**Problem description**. Select the lines below containing the word "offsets".

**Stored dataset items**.
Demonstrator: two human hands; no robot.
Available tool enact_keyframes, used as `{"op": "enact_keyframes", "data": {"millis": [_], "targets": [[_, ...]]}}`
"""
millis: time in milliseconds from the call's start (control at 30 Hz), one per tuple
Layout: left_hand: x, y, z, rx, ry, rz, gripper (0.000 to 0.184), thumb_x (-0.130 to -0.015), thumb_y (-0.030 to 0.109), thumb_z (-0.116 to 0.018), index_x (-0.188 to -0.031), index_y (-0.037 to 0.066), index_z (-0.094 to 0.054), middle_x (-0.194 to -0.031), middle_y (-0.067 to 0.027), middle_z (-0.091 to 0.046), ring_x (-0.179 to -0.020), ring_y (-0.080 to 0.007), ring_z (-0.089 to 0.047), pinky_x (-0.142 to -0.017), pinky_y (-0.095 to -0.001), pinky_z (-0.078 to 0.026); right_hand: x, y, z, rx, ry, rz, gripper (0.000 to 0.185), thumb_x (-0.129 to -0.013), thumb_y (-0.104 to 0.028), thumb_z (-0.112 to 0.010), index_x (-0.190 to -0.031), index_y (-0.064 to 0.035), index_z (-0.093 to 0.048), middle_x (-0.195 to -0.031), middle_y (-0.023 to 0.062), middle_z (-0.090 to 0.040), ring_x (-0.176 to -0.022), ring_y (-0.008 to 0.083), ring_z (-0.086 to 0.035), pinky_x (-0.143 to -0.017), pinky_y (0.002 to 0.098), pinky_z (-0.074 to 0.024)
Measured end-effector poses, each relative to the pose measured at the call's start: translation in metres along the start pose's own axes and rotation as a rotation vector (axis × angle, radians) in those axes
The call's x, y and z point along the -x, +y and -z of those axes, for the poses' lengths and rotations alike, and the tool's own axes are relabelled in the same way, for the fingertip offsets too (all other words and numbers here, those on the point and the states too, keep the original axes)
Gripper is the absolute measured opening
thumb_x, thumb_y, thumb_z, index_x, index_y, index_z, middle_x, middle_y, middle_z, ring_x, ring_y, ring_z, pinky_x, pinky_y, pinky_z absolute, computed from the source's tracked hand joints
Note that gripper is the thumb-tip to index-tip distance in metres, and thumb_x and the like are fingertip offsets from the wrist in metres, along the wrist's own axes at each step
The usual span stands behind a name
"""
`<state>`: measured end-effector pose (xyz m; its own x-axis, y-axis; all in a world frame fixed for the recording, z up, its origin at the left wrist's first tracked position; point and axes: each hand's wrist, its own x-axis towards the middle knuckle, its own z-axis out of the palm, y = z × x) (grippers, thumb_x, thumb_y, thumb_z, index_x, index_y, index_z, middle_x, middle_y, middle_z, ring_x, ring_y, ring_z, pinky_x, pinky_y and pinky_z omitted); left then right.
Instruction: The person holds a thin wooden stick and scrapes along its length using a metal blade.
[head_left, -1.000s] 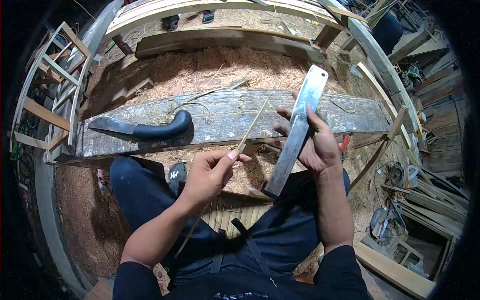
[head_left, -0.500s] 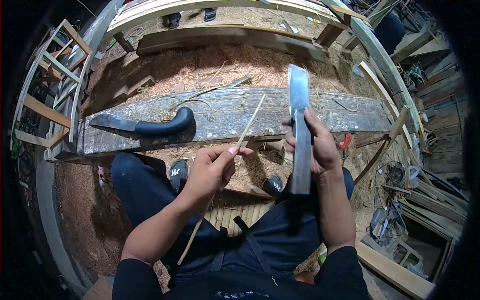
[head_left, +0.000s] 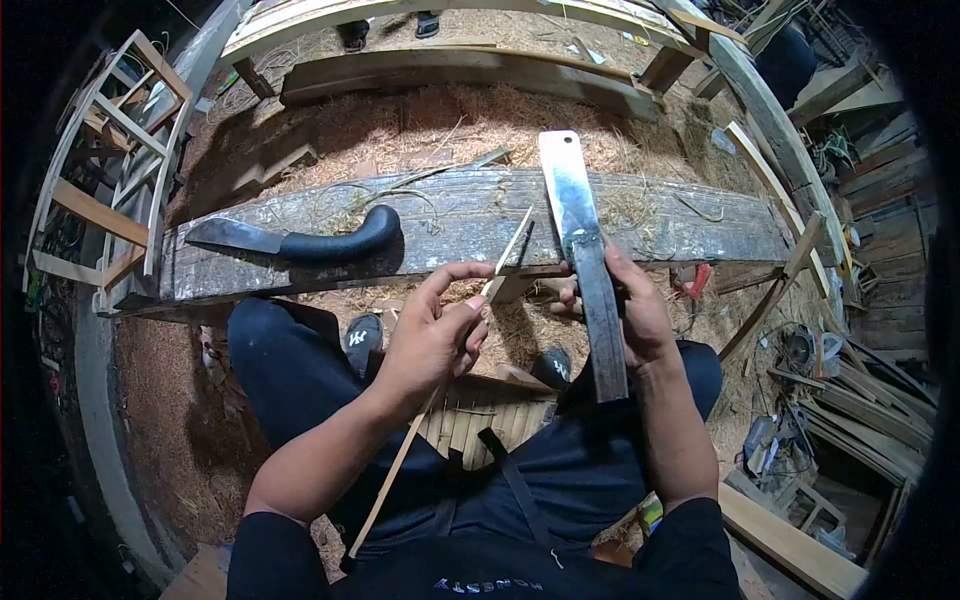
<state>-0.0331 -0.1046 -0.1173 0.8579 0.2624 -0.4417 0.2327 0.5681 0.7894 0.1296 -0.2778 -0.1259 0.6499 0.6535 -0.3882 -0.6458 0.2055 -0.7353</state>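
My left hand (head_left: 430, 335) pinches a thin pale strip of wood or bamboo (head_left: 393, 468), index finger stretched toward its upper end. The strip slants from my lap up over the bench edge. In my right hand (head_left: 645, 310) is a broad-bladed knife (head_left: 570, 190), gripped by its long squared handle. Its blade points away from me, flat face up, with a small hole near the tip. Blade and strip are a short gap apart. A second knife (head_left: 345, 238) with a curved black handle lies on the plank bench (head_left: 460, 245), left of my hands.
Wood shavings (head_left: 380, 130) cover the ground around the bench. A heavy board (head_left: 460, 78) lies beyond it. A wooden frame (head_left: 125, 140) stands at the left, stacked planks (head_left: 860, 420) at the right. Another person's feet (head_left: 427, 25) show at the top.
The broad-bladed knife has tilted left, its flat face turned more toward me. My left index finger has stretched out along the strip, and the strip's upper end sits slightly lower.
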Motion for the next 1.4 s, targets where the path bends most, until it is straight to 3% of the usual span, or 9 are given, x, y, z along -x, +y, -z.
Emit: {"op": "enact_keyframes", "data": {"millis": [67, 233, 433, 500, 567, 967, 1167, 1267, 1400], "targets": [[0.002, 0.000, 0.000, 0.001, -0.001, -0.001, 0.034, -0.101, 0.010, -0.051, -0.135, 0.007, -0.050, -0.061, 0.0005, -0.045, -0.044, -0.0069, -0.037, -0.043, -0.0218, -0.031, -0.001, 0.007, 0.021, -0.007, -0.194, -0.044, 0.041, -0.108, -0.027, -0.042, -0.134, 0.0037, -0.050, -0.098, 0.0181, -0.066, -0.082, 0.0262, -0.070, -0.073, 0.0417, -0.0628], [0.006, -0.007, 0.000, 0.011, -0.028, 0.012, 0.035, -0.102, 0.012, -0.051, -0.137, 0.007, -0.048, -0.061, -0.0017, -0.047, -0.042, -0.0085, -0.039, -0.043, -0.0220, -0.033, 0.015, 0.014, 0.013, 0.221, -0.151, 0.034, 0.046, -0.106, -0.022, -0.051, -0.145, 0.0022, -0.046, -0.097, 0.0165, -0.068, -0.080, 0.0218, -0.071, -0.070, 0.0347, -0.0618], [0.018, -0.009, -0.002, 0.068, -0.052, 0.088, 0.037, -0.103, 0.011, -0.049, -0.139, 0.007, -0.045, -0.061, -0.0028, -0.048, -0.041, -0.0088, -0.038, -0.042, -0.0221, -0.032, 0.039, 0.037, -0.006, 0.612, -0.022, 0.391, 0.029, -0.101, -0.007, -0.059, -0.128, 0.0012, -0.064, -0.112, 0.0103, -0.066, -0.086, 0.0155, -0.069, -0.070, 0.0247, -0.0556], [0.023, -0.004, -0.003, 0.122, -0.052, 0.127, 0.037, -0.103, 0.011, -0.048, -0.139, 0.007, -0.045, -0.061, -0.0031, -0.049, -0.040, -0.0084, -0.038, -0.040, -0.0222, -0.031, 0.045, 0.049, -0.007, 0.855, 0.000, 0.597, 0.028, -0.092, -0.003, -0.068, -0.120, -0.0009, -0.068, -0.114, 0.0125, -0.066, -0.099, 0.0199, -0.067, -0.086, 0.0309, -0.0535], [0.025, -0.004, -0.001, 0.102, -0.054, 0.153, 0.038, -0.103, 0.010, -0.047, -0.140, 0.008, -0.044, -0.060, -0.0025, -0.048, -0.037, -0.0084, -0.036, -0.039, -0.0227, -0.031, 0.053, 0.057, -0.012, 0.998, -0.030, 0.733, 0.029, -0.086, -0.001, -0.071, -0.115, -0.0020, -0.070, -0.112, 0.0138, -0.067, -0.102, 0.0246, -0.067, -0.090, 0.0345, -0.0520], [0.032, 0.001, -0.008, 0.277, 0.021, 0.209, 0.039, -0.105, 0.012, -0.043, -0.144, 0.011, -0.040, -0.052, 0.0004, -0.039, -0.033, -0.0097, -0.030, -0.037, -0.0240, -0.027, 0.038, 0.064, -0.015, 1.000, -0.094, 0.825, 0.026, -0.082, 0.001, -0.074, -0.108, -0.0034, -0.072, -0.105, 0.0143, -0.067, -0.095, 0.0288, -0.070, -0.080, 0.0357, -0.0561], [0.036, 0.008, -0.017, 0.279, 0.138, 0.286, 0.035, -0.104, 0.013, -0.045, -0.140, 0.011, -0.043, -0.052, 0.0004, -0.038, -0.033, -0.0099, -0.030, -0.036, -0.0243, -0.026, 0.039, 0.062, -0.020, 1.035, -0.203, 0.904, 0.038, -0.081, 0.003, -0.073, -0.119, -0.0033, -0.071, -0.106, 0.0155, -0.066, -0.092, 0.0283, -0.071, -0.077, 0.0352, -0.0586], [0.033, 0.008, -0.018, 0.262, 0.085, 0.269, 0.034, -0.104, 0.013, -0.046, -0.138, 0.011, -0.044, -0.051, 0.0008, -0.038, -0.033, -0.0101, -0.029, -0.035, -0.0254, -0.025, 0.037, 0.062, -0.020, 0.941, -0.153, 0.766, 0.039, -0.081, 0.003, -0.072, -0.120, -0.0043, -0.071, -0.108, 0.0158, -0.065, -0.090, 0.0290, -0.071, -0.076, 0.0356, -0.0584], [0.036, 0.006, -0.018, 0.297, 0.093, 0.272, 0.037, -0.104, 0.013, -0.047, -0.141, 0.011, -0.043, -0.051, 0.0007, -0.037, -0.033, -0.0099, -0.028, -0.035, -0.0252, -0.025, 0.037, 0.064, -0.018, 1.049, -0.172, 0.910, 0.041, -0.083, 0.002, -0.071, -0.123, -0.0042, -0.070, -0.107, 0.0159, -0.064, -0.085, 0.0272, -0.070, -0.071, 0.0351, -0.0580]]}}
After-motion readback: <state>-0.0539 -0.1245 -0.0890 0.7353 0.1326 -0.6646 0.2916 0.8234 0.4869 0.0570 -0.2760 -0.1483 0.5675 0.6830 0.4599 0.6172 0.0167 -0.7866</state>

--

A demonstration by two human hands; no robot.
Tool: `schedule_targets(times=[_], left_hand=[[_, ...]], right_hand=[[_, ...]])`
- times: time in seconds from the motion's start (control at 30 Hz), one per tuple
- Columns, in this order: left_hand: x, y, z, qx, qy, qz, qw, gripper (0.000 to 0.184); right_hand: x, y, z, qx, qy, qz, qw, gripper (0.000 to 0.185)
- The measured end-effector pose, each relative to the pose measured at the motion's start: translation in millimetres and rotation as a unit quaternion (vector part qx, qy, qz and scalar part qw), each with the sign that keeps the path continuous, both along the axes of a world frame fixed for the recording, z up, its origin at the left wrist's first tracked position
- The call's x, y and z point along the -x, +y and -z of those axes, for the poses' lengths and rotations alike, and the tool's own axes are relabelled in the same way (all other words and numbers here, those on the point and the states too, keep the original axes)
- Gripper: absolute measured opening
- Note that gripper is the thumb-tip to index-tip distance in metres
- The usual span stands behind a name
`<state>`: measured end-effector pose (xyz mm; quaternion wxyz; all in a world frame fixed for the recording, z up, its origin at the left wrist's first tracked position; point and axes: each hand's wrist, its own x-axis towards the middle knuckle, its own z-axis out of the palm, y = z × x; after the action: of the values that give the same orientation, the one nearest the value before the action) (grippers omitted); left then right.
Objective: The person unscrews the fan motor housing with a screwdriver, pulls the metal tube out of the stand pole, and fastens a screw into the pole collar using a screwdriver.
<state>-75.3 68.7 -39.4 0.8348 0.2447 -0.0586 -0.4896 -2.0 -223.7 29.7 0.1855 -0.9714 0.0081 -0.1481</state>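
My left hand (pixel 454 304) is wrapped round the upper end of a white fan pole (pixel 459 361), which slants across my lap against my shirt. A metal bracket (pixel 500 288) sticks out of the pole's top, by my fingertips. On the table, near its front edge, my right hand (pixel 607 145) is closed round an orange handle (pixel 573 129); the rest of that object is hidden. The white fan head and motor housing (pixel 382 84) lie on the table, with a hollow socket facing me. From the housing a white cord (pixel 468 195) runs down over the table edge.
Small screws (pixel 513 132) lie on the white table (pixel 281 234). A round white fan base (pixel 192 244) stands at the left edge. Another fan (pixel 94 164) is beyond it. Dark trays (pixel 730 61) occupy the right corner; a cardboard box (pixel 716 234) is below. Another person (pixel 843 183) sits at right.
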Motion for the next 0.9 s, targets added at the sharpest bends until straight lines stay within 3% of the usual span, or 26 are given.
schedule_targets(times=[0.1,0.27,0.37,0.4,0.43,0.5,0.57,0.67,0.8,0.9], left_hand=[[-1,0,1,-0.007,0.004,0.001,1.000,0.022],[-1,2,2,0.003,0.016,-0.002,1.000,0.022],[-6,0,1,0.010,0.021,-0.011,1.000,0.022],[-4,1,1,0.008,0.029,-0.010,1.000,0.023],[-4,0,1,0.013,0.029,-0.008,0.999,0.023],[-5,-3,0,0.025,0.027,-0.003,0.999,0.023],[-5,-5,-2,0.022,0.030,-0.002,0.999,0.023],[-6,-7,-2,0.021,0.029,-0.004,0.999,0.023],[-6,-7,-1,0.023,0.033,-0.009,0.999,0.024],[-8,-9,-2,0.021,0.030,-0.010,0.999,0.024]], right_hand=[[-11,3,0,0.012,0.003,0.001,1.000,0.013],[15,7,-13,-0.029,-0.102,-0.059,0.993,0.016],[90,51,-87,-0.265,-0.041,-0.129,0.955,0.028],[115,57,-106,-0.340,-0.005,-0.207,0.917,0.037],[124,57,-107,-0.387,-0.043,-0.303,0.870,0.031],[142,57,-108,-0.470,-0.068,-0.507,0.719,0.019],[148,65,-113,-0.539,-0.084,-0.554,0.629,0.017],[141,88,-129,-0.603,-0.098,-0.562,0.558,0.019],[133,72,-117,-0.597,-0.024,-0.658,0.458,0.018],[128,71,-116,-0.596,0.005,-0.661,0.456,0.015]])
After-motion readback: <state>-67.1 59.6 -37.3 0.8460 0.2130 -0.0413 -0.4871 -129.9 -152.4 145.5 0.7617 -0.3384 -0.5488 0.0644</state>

**Output of the exercise**.
The call's x, y and z point along the -x, +y and -z of those axes, for the poses' lengths and rotations alike, and the tool's own axes are relabelled in the same way, for the fingertip offsets too (all other words and numbers here, those on the point and the states too, keep the original axes)
Note that gripper is the thumb-tip to index-tip distance in metres, and thumb_x and the like are fingertip offsets from the wrist in metres, along the wrist's own axes at each step

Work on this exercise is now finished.